Please Note: This article is presented for informational purposes only and is not meant to diagnose or treat any illness. If you have any health concern, see a licensed healthcare professional in person.
Millennials are experiencing more psychological symptoms and mental distress than people of their age group ever have before. Of course, there are a variety of factors involved. We’re living through an era of economic difficulty, as well as the meteoric rise of social media (the use of which has been linked to both anxiety and depression). Unsurprisingly, the number of people visiting psychiatrists has also risen steeply, to the point where, as a nation, we’re now experiencing a shortage of psychiatrists.
And regardless of why people are more mentally ill (or if, as some might argue), we also know this: we’re no closer to curing depression, anxiety, schizophrenia, or any other widely-diagnosed psychiatric problem than we were half-a-century ago. This is despite a massive increase in the number of psychiatric visits and medicines prescribed.
The fundamental problem
If the practice of psychiatry is more prevalent than ever and there are more patients than ever to work with, why aren’t we seeing better results? The answer is simple, if concerning. The fact is, the current model of psychiatry — from the way it’s thought about to the way it’s practiced — doesn’t address the root causes of psychological problems. In fact, a recent study out of the University of Liverpool asserts that psychiatric diagnoses are scientifically meaningless, and frequently unhelpful to the patient.
The authors’ conclusions were based partially on the fact that the Diagnostic and Statistical Manual of Mental Illnesses (aka the DSM) barely mentions trauma as a factor in illnesses like depression and anxiety, when a growing body of research has highlighted trauma as a major factor. The overall problem is that current scientific knowledge simply doesn’t explain mental illness as we know it, and mainstream treatments for psychological issues frequently fail to lead to significant positive changes in patients’ lives.
Integrative medicine joins the fray
There seems to be a link between the biomedical model upon which psychiatry is based, and its failure to alleviate mental distress. This is in large part due to the fact that most psychiatrists want to apply quick fixes in the form of psychotropic drugs, which in the best case treat symptoms, not causes.
Integrative medicine takes the opposite approach. An integrative practitioner doesn’t assume your psychological distress is the result of nothing but a chemical imbalance — he or she wants to find out what is causing that imbalance, whether it’s related to past trauma, chronic untreated disease, poor diet, or something else.

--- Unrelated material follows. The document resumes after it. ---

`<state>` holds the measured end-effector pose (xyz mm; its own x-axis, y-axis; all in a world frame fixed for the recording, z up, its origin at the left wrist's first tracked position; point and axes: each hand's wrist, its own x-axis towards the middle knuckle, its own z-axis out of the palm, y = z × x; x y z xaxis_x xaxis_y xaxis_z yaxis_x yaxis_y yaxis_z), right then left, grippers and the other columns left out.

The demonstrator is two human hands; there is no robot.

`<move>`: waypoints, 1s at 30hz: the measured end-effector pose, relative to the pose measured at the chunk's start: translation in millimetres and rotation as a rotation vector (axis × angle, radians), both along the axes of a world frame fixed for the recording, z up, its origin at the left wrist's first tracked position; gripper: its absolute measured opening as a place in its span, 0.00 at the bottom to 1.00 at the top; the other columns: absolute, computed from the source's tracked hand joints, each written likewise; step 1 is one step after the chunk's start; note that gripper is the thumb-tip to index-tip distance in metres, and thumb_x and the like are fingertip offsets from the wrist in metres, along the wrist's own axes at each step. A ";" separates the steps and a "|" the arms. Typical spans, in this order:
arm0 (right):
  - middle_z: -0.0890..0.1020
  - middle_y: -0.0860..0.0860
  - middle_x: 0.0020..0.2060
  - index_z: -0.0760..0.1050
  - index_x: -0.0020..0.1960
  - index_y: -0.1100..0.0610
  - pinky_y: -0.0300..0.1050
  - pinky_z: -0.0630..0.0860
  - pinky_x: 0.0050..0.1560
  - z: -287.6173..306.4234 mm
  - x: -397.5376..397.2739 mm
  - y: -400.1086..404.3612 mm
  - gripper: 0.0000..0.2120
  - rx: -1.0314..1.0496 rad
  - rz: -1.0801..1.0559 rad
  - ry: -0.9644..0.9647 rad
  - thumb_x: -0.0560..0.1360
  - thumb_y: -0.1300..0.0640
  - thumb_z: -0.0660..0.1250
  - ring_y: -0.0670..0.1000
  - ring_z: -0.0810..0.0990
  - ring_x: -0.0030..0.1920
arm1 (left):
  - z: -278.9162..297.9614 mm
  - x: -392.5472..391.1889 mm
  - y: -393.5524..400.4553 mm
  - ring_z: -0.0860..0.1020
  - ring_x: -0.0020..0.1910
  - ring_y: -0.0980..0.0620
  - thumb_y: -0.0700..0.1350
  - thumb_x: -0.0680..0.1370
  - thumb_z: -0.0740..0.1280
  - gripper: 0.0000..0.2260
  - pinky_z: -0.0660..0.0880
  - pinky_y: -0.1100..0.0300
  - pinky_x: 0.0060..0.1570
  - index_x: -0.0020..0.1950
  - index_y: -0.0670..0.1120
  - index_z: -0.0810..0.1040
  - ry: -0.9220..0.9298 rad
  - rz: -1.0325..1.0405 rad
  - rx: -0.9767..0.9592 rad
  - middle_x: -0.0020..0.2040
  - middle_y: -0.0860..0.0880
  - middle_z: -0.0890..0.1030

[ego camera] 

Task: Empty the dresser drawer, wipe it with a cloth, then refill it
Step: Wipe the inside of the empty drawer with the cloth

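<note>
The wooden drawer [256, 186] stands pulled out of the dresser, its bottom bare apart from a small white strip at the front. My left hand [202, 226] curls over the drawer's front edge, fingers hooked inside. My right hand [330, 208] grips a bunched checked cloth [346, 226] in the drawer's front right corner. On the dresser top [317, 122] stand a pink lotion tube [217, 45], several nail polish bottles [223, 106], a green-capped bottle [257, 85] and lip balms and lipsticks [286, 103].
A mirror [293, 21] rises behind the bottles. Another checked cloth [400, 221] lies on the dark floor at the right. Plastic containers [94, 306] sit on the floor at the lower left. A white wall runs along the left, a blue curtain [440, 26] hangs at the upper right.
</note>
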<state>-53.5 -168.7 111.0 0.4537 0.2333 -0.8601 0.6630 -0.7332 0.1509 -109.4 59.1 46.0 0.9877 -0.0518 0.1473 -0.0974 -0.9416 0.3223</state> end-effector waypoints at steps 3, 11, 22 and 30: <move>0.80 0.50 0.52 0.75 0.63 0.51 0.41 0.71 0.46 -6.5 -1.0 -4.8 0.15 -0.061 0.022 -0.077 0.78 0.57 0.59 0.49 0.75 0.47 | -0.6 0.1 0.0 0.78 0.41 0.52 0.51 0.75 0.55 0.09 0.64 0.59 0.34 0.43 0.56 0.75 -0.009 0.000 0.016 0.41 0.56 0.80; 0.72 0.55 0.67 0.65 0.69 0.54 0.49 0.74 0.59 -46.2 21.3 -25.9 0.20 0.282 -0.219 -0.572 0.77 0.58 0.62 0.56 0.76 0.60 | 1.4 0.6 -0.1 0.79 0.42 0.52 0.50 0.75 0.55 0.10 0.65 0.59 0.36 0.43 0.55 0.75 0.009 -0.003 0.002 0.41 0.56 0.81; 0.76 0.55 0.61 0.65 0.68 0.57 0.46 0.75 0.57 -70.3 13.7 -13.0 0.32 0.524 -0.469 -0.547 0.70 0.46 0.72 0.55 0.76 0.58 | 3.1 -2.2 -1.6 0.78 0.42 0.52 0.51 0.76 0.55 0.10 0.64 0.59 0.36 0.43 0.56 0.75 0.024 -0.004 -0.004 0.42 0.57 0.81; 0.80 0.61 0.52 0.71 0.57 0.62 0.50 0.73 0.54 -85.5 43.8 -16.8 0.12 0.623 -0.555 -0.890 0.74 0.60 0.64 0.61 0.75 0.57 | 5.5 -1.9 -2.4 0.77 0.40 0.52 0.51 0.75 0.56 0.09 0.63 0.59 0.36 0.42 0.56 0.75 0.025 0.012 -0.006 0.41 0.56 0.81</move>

Treatments recommended by integrative practitioners are also healthy for your body, not harmful (unlike many psychiatric medications). They’re likely to have a positive impact much sooner, and don’t carry the risk of withdrawal syndromes. Most importantly, integrative practitioners take into account the big picture of your health, lifestyle, and current circumstances. It’s often said, tellingly, that integrative medicine treats the person, not the disease.
Healthcare providers are getting on board with recommending complementary and alternative treatments, as a growing number of them see the current state of psychiatry as unacceptable. Both inside and outside the medical community, we’re seeing a grassroots movement that is concerned with our current mental healthcare crisis, and demanding change. That’s good for integrative practitioners, but even better for patients. The sooner we stop pretending that slapping a scientific-sounding name on our psychological problems will lead to a cure, the sooner we can figure out how to actually treat them.